As he avoids the dark road beyond the river, society knocks on his door in the form of a friend asking for help to get his daughter into a university. The writer tells the man that the girl's strong exam results should be enough, but the man tells him "you're really pedantic. Do you think all those children of high-ranking cadres have passed examinations?" The author responds, "I haven't researched such matters." The friend answers "You're a writer." The author refuses to see the connection, and answers "So what if I am a writer?" The friend answers, "you're the conscience of society, you must speak for the people!" The writer answers. "Stop joking, I say. Are you the people, or am I the people, or is it the so-called we who are the people? I speak only for myself." And with this disclaimer, Gao Xingjian makes a final attempt to disengage. By asserting that he is only an individual. The radicalness of the idea nearly brings him to the end. The next man knocking on the door wants the author to help him publish his manuscript. The author gives him back his novel and decides not to open the door again, not to let society enter. Only by ignoring society, by pretending it is not there, can he finally "reach the extremity of life." He crosses the river, "slowly transforming, gradually solidifying into a dark moon tinged with blue."

हिमालयन Poppy


The summer of 2004 I traveled to Vancouver BC with my family. While in Butchart Gardens, I saw a rare Meconopsis Baileyii or Himalayan Blue Poppy. It grows in the Himalayan Range and is very difficult for the average gardner to grow. I bought a packet thinking myself up for the challenge, but the packet is still unopened and somewhere in my garage. Even if I found the packet, the seeds are probably no good. I've thought about buying another packet on-line and trying to cultivate them. But who am I kidding? Even in a climate that grows everything, I'm a terrible gardner. I live too much in my head. But, the blue poppy did grow into my book. So, in the metaphorical sense, I grew a Himalayan Poppy. That's probably as close as I'll ever get.

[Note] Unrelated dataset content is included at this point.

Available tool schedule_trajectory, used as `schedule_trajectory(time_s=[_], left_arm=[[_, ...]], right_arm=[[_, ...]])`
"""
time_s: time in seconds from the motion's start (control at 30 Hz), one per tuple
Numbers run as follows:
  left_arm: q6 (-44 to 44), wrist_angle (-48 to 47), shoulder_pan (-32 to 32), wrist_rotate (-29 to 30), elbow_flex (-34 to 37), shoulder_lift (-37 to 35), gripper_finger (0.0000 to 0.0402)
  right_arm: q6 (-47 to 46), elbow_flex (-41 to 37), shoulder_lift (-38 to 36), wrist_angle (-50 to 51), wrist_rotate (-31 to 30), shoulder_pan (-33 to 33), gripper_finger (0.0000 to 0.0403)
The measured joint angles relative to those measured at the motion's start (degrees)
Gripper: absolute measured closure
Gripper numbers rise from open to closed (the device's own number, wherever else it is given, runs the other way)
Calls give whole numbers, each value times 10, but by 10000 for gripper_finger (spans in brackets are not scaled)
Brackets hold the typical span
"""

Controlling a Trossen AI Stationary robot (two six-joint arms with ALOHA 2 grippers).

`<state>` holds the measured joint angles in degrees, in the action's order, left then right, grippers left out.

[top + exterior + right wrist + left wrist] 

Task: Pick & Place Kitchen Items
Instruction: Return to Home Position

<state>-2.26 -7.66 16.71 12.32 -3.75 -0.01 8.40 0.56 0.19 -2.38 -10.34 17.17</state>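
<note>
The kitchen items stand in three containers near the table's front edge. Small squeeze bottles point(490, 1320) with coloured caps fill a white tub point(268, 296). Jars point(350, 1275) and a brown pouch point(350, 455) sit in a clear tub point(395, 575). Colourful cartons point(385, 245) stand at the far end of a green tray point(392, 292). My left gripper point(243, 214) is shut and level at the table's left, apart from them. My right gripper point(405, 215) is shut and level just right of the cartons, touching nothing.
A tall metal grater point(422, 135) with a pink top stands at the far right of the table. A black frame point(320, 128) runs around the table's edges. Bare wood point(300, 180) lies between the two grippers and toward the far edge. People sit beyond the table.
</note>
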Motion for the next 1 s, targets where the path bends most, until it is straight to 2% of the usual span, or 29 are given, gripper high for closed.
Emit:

From the Anatolian Plains to the Tibetan Plateau


In 1996 I was traveling through the Anatolian Plains with my friends Marianne and Maureen. Each of us chewed on sunflower seeds and stared out at the moody plains while internal conflicts chewed inside us. It was during a particularly long bus trip to Ankara that Marianne had a dream. In this dream she placed all her troubles and fears into her sunflower seed hull and then stuffed the hull into the dirty ashtray in her seatback. She woke all excited about this idea and each of us concentrated our turmoil into the small space before grinding our hulls in the ash of many Turkish butts.

In the spirit of Marianne's sunflower seed dream, I want to take all the energy I've put into this novel and stuff it into this blog. Cheng's world has taken up an enormous space in my life and I'm not sure I'll be able to walk away. This is my first step.

I started work on The Secret of the Plains the last week of December in 2003. I thought it would just be a short story, but it wouldn't let go. Since then I've been researching, pondering, writing, and revising. For one year I spent all my free time in the Asian stacks at Powell's and the library and only read Chinese and Tibetan writers. I went to three different Buddhist Centers in town. I interviewed Tibetans I met at craft fairs, in the Portland Tibetan stores, and at Tibetan Festivals. I watched Chinese and Tibetan films. And I mulled over all these ideas, talked them over with understanding friends, and wrote and rewrote. In February 2007, I joined a group of writers, Leora, and began the last few revisions. It is now November 2007, and I'm sharing my last six chapters with Leora. I've begun researching my second book, and thinking about submission.